Activity:
The expected answer is every line of the material, reproduced exactly.

Collected data:

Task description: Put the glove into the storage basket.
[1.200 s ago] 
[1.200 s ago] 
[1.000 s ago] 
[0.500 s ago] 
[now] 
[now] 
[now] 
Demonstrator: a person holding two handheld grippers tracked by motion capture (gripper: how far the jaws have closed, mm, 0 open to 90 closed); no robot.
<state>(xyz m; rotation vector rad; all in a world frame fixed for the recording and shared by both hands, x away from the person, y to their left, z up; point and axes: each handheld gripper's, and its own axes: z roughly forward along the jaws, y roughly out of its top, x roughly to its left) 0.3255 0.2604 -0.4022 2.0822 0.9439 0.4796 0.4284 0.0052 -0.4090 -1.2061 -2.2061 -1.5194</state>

Solution:
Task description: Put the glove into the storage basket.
[1.200 s ago] 
[1.200 s ago] 
[1.000 s ago] 
[0.500 s ago] 
[now] 
[now] 
[now] 
Demonstrator: a person holding two handheld grippers tracked by motion capture (gripper: how far the jaws have closed, mm, 0 open to 90 closed); no robot.
<state>(xyz m; rotation vector rad; all in a world frame fixed for the recording and shared by both hands, x away from the person, y to their left, z up; point and axes: each handheld gripper's, and its own axes: z roughly forward along the jaws, y roughly out of its top, x roughly to its left) 0.3255 0.2604 -0.4022 2.0822 0.9439 0.4796 0.4284 0.0052 -0.4090 -1.2061 -2.2061 -1.5194</state>

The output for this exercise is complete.